Ncert Exercises & Solutions

Show that for a material with refractive index μ ≥ $\sqrt2$, light incident at any angle shall be guided along a length perpendicular to the incident face.

Hint: The refraction of light depends on the refractive index of the material.

Step 1: Find the angle of refraction at the first surface.

Any ray entering at an angle i shall be guided along AC if the angle ray makes with a face AC $(ϕ)$ is greater than the critical angle as per the principle of total internal reflection.

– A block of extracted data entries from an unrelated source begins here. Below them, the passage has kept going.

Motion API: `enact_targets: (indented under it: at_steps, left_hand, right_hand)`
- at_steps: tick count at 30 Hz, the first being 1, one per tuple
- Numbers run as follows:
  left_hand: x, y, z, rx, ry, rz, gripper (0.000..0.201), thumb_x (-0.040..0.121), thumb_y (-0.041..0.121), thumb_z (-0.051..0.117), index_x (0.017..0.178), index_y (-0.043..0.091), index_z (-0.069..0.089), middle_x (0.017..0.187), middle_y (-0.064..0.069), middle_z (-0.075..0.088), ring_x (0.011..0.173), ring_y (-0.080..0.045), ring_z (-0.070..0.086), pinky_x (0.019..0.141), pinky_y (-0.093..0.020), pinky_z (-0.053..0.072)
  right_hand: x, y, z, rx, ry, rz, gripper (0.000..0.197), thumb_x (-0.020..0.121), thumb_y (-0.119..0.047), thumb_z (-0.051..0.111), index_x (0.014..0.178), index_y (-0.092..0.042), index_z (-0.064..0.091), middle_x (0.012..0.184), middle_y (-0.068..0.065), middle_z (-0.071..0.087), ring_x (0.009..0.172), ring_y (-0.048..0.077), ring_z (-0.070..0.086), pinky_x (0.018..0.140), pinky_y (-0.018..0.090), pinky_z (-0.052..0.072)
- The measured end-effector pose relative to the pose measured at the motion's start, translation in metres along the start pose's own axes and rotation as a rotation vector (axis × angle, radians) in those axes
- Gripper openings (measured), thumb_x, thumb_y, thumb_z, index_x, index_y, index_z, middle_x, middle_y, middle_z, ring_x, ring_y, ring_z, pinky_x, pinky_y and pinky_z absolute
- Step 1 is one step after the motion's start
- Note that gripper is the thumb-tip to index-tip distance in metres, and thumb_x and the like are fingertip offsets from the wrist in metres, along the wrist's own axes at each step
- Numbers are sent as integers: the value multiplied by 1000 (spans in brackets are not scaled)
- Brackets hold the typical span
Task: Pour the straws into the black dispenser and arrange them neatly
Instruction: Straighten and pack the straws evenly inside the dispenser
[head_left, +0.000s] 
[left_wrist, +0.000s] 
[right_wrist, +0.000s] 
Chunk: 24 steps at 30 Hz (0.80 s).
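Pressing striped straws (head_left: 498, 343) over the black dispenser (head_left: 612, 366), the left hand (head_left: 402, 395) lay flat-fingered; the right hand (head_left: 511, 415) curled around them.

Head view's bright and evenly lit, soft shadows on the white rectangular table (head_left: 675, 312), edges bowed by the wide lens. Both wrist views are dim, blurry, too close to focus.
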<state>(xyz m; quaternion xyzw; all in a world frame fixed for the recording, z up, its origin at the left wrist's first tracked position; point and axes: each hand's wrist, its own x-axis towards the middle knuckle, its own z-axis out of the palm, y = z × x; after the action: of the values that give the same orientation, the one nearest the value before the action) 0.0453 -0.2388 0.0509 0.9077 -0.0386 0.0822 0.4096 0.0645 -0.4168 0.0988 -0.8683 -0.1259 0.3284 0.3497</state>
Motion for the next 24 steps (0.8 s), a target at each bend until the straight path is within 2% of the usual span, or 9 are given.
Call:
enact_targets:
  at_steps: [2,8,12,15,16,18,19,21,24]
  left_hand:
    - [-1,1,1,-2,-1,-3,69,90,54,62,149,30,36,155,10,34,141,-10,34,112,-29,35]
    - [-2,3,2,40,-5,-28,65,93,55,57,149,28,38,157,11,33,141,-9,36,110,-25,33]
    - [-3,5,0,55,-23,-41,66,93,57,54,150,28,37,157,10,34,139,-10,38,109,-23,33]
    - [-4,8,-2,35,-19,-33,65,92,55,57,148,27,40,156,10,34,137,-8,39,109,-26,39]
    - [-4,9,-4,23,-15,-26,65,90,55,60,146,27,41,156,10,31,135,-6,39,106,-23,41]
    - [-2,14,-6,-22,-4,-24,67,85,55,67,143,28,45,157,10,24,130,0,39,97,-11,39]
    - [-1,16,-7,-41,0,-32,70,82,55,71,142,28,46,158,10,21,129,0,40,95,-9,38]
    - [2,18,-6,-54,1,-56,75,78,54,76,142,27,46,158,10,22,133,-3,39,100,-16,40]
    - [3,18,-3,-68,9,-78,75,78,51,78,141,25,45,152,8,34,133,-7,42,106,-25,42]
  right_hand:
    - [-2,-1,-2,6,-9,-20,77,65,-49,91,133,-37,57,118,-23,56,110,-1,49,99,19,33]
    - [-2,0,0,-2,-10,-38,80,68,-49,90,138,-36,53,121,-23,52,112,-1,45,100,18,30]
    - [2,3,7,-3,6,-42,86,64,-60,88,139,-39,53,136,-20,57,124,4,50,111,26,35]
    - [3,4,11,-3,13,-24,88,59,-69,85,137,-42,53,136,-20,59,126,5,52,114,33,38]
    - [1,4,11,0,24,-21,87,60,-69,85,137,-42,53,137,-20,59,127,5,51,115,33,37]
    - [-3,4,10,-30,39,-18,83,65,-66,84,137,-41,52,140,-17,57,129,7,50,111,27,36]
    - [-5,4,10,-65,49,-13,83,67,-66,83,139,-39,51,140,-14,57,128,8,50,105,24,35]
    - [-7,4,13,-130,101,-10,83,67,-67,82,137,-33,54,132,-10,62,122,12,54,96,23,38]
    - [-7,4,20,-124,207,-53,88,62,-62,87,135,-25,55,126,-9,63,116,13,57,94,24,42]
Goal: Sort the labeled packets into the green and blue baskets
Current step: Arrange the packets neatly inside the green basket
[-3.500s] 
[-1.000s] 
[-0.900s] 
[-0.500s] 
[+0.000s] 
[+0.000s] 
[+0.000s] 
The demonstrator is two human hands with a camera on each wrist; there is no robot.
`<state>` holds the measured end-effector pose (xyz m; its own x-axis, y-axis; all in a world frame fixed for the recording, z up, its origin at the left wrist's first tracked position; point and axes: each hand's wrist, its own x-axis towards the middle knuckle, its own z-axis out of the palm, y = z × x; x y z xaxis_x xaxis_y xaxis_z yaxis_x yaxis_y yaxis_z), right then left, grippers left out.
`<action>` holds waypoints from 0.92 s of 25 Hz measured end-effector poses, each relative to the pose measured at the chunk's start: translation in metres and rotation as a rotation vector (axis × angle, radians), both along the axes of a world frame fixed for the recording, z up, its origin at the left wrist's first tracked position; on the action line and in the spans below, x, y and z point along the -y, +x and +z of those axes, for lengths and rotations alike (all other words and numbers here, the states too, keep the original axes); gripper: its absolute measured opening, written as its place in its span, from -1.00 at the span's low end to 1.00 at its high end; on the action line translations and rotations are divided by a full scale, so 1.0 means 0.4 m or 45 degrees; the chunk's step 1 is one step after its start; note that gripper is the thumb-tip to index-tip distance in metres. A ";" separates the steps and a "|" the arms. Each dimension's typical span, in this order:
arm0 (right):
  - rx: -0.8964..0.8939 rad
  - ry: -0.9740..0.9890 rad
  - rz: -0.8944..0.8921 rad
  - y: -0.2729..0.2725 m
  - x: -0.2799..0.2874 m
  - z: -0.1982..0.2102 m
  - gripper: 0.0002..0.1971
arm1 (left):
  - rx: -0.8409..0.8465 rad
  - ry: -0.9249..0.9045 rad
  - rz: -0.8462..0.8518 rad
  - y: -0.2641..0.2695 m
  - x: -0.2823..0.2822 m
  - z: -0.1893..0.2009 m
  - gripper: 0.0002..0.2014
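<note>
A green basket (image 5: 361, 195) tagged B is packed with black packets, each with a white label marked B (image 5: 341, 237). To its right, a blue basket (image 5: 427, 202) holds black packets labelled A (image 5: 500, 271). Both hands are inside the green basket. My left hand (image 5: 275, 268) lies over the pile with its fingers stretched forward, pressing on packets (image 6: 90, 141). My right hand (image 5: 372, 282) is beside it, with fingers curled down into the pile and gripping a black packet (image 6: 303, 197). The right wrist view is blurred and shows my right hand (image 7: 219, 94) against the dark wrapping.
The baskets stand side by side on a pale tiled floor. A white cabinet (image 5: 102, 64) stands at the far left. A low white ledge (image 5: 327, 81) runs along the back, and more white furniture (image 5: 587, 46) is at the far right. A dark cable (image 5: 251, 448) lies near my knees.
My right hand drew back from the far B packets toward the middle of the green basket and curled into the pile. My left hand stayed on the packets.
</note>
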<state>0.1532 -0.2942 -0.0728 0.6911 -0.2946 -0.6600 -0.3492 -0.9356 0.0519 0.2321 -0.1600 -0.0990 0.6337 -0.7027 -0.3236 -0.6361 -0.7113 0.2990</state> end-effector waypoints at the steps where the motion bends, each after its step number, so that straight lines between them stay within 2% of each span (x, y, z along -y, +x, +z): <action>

So, $ϕ + r = 90 °$ , therefore, sin $ϕ$ = cos r

$\Rightarrow \sin ϕ \geq \frac{1}{μ}$
$\Rightarrow \cos r \geq \frac{1}{μ}$
$or 1 - \cos^{2} r \leq 1 - \frac{1}{μ^{2}}$
$i . e ., \sin^{2} r \leq 1 - \frac{1}{μ^{2}}$
$Step 2 : Find the angle of incidence .$
$Since, \sin i = μ sinr$
$\frac{1}{μ^{2}} \sin^{2} i \leq 1 - \frac{1}{μ^{2}} or \sin^{2} i \leq μ^{2} - 1$
$When i = \frac{π}{2}, we have the smallest angle ϕ .$

Step 3: Find the refractive index of the material.
If that is greater than the critical angle, then all other angles of incidence shall be more than the critical angle.
Thus, $1 \leq μ^{2} - 1$
or $μ^{2} \geq 2$
$\Rightarrow μ \geq \sqrt{2}$
This is the required result.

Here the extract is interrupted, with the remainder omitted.